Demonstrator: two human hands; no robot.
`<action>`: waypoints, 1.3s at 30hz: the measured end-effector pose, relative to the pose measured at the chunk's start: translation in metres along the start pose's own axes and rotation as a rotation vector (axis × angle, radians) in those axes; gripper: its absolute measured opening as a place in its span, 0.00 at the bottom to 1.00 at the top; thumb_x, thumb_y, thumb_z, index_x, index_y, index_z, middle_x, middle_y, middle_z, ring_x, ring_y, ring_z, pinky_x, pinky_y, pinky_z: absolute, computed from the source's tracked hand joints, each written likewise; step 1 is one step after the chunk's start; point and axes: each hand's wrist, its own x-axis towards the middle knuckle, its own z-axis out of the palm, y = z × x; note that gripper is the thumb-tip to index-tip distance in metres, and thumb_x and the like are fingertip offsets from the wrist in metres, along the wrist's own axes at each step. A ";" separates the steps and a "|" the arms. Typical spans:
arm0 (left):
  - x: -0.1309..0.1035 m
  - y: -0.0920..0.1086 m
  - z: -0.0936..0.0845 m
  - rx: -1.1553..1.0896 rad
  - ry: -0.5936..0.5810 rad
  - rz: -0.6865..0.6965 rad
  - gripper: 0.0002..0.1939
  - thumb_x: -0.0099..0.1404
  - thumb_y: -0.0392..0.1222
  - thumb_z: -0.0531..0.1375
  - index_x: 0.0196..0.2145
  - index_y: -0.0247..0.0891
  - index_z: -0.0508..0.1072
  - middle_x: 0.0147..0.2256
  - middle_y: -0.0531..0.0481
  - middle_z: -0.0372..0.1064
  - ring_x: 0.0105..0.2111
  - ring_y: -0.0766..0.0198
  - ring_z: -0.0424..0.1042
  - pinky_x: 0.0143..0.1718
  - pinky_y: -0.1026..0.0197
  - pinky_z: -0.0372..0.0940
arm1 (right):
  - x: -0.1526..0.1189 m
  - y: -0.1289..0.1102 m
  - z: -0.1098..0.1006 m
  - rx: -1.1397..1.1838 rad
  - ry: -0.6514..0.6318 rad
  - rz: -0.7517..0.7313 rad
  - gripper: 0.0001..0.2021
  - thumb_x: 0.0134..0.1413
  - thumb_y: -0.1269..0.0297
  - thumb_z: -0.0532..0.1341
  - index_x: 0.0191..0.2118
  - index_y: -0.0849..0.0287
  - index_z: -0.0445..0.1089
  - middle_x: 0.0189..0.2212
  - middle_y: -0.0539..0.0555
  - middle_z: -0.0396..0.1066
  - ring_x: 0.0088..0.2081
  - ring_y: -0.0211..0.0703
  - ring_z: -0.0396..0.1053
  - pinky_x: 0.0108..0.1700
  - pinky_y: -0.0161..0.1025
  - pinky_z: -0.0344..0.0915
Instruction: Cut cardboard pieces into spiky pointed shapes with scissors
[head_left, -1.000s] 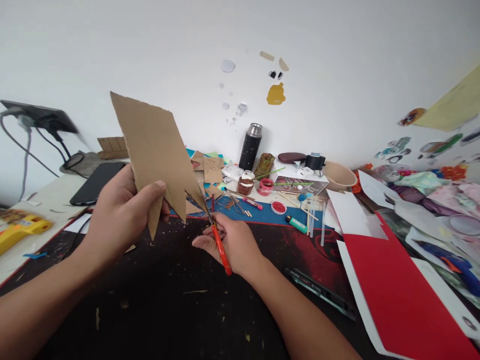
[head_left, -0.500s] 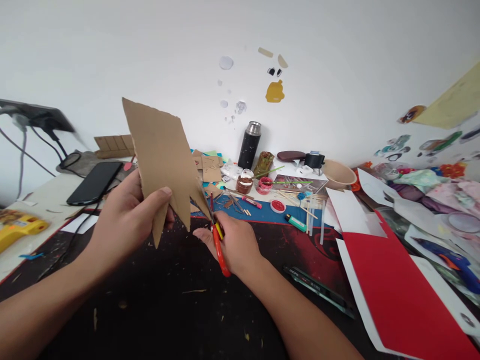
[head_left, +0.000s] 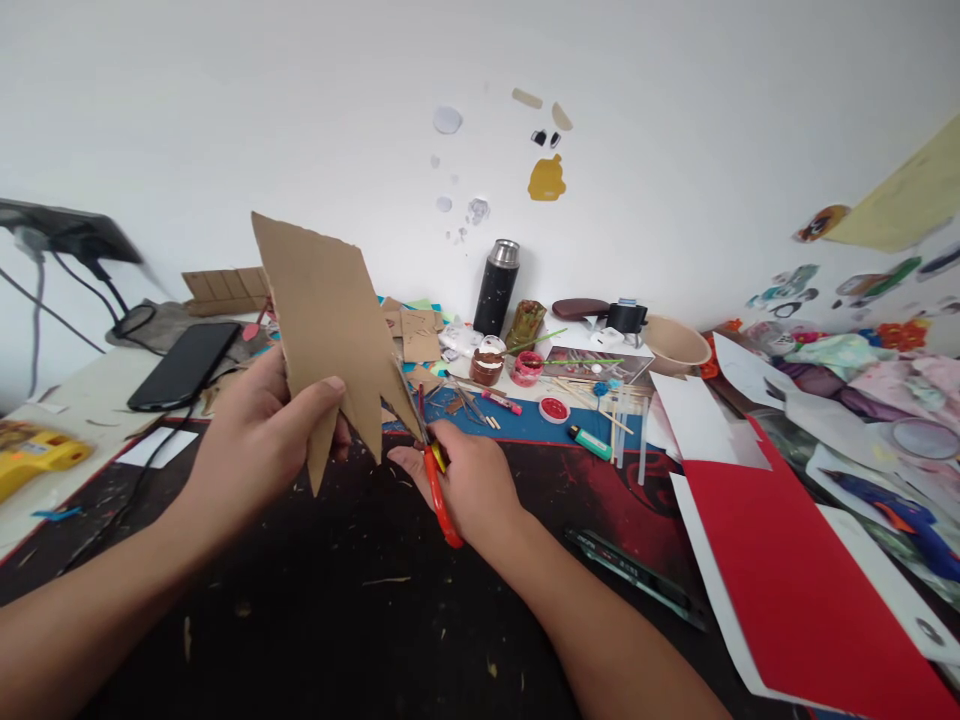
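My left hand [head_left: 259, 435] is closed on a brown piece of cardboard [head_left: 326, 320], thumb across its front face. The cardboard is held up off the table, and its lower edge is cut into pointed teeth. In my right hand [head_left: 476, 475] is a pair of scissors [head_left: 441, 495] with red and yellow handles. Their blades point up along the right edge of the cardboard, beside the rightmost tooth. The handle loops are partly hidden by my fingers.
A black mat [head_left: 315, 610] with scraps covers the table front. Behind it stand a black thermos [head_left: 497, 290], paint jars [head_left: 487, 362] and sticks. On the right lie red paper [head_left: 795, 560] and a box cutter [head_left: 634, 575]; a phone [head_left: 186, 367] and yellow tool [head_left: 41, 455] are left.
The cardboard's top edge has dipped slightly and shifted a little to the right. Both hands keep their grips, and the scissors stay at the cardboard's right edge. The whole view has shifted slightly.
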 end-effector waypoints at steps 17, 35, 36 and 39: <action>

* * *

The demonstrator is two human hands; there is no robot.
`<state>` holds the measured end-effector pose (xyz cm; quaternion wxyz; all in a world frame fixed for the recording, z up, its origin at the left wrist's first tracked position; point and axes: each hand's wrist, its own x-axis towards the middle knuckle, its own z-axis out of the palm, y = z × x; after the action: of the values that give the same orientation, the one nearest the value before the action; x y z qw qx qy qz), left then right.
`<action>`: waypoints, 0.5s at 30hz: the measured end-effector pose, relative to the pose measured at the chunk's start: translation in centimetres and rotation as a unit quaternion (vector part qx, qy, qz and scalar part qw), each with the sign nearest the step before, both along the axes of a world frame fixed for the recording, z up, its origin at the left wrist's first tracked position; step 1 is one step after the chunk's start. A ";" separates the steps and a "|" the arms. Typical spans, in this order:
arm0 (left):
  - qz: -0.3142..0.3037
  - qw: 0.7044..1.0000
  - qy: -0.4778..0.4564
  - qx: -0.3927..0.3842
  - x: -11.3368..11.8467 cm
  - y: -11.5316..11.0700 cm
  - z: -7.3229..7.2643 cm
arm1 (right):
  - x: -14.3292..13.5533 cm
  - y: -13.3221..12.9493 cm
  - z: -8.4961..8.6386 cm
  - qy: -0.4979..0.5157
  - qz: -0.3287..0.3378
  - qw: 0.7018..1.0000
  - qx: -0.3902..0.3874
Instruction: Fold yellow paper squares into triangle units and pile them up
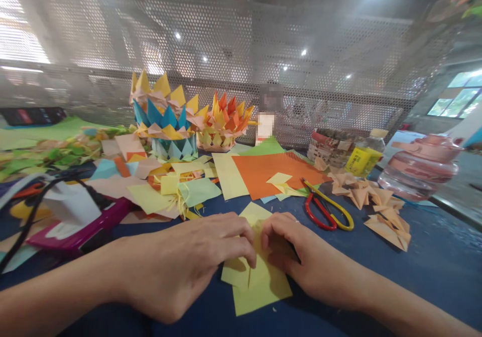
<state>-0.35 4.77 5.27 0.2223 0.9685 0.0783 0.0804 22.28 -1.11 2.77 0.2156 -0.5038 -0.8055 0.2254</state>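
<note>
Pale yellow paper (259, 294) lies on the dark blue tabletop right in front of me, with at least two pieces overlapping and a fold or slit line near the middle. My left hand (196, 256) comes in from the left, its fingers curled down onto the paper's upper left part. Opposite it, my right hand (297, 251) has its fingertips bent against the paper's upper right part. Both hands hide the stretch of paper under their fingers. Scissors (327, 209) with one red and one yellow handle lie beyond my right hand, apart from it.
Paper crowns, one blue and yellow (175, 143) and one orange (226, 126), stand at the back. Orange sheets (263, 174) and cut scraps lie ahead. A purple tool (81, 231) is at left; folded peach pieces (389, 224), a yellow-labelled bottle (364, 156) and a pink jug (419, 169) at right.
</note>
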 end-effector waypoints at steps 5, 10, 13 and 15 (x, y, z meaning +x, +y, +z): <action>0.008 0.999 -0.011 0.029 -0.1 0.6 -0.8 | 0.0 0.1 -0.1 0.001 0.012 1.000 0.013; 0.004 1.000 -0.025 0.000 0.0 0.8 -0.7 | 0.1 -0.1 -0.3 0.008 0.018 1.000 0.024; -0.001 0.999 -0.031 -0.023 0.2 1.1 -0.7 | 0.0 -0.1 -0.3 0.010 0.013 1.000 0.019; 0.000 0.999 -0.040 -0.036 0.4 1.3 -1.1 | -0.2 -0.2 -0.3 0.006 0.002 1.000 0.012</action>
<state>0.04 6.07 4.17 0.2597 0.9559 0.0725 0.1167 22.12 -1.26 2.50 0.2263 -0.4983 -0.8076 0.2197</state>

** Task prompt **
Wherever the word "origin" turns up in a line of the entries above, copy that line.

** Output below **
`<state>` holds the measured end-effector pose (xyz cm; quaternion wxyz; all in a world frame fixed for the recording, z up, its origin at the left wrist's first tracked position; point and axes: each hand's wrist, its own x-axis towards the middle knuckle, its own z-axis out of the palm, y = z × x; after the action: of the values that give the same orientation, the one nearest the value before the action; x y z qw qx qy qz), left then right.
`<action>`: waypoints, 0.5s at 30hz: the measured end-effector pose, relative to the pose measured at the chunk's start: translation in centimetres and rotation as a unit quaternion (vector part qx, qy, qz and scalar part qw), each with the sign nearest the step before, both along the axes of a world frame fixed for the recording, z up, its origin at the left wrist's first tracked position; step 1 is one step after the chunk's start. A ";" separates the steps and a "|" the arms. Typical spans, in this order:

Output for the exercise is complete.